Curious Actor Critic Network

D.W.

7 min readJun 17, 2017

Learning always works best when you get your hand dirty & tinker your way through.

Introduction

To jump start my deep learning journey, i start from scratch to implement DQN [1] and the ActorCritic structure in A3C paper [2], then evolve it with intrinsic curiosity reward [3] in order to learn the concept on how the RL foundation works. Squeezing time on weekends is difficult, but at least the project is fun, and of course, worth a short documentation as record.
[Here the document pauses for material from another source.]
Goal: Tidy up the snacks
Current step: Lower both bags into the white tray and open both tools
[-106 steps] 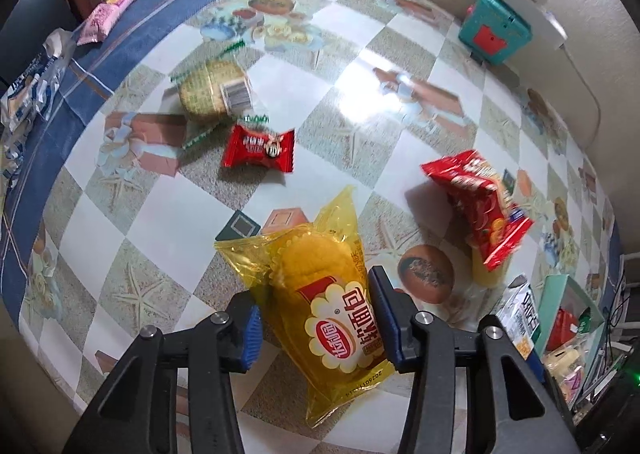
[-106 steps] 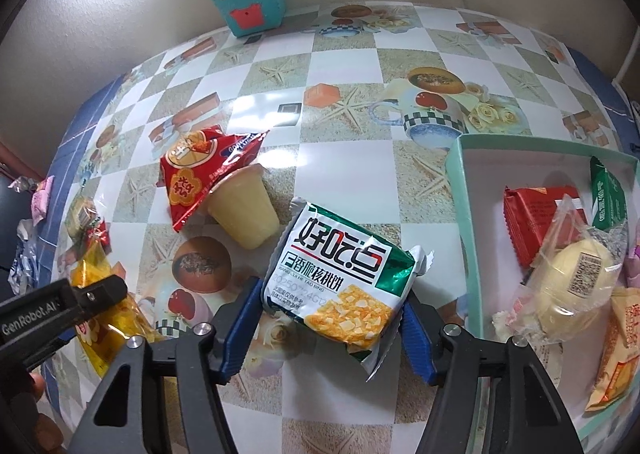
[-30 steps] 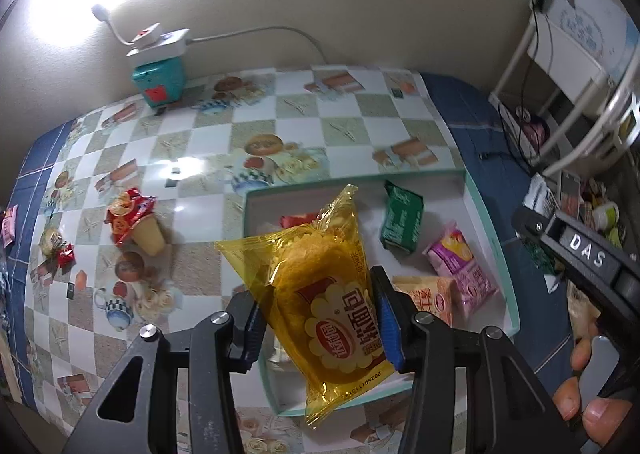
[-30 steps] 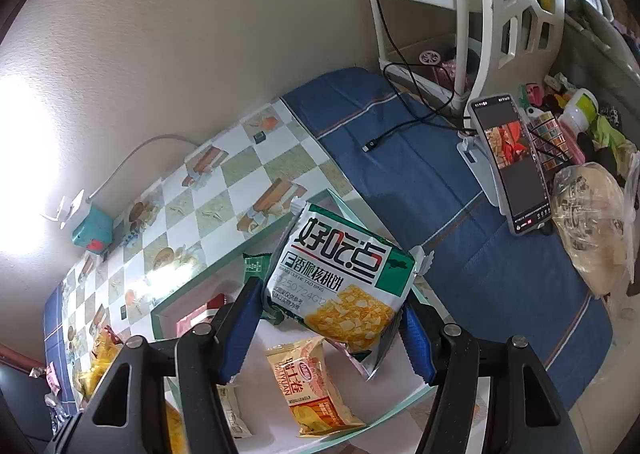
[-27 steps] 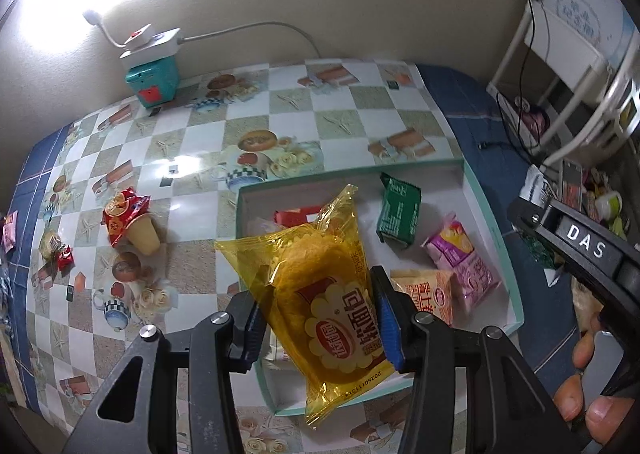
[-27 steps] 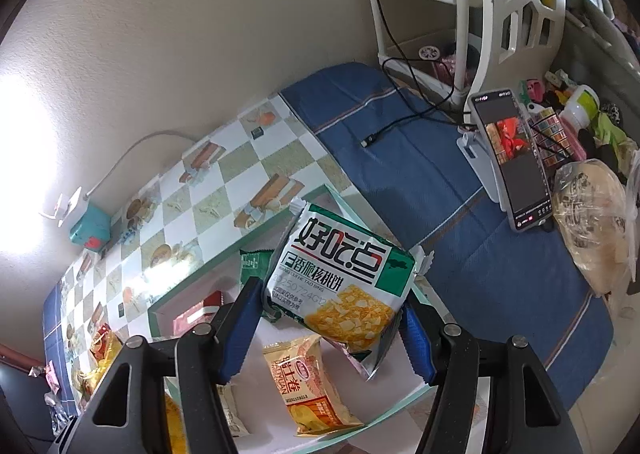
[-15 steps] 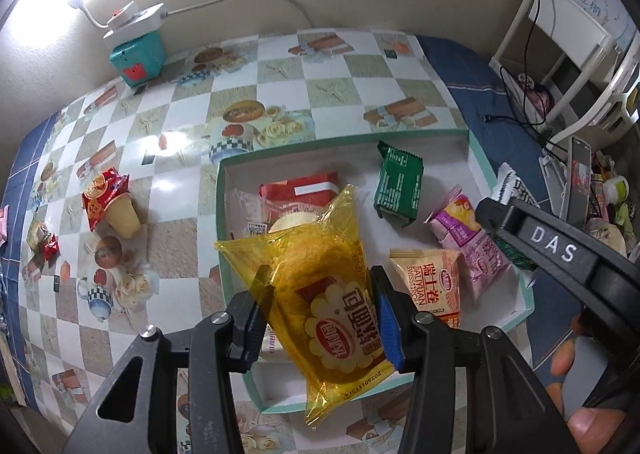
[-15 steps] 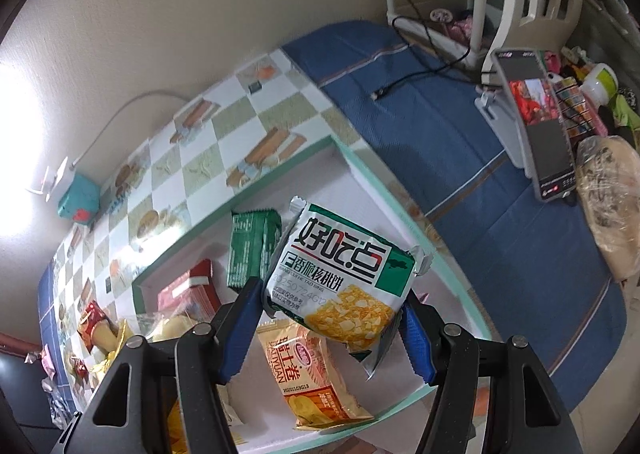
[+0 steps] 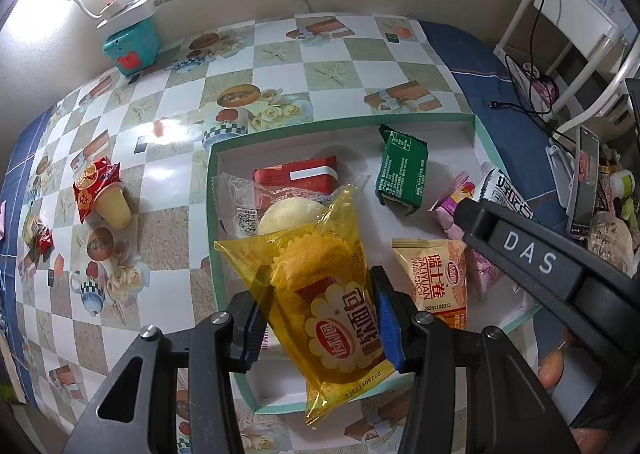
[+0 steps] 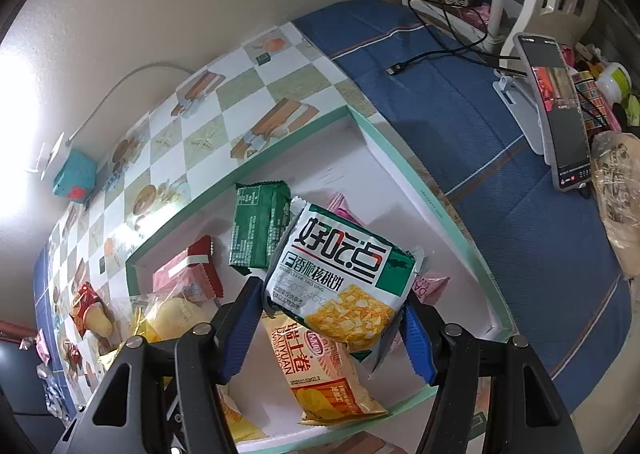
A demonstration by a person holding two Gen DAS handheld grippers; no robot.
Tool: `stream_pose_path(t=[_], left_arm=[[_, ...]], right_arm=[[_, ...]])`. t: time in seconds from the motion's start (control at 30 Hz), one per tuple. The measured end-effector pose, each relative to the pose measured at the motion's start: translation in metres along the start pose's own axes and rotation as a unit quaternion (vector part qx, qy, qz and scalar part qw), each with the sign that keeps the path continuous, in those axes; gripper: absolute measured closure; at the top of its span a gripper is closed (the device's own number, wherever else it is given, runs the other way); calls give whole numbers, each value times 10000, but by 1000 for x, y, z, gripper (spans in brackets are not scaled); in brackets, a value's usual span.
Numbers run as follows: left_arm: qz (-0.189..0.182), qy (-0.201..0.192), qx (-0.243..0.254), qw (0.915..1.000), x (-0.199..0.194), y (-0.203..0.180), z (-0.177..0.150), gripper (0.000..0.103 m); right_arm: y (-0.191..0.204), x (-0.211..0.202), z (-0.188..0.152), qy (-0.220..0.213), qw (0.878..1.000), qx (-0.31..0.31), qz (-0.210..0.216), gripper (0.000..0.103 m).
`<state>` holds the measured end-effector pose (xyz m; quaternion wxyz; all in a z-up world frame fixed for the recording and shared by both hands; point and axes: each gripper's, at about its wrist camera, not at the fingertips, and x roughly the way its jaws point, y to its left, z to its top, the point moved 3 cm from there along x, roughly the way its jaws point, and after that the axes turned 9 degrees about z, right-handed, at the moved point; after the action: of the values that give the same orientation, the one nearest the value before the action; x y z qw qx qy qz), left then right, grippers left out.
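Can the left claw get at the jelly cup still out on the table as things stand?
Probably not yet. The left claw is shut on the yellow cake packet over the box, so its jaws are full. The jelly cup lies uncovered on the tablecloth, left of the box, with nothing on it.

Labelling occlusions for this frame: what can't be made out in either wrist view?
- Left wrist: the tray floor behind the yellow cake packet, which the left gripper holds.
- Left wrist: the pink packet, half hidden by the right gripper's arm.
- Right wrist: the pink packet, mostly behind the green-and-white biscuit packet.
- Both: small print is too small to read.
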<state>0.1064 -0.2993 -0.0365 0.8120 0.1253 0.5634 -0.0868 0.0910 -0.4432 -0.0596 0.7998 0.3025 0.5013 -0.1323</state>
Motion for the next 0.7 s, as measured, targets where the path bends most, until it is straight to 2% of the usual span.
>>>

TLDR version: the AC losses plateau after just a few iteration, and seems no more coverage afterwards… (oops) maybe some day later i will fix this. :P if you’re interested, you can still find the code here on github: https://github.com/skelneko/-CuriousActorCritic

What to be expected from this post

As stated in the Introduction, this is more of a self-exploratory project, the code might not be ideal (it isn’t) nor the network is fine-tuned (it isn’t neither). Plus, should you want to learn RL in more structured way, there’re already plenty of well done tutorials online, including here, here, and here. Nevertheless, this post highlights more on random tips and attentions that a beginner (like me) might need, in order to get into the field. So, should you find anything on the post or the code contradictory to anything, do feel free to rise and comment. Critics are great for learning, and of course, so does rewards and appreciation. :)

The Beginning

Starting from learning all the basic concept through Goodfellow’s deep learning book. It’s free online here, and do buy one on Amazon if you’re a retro book reader like me.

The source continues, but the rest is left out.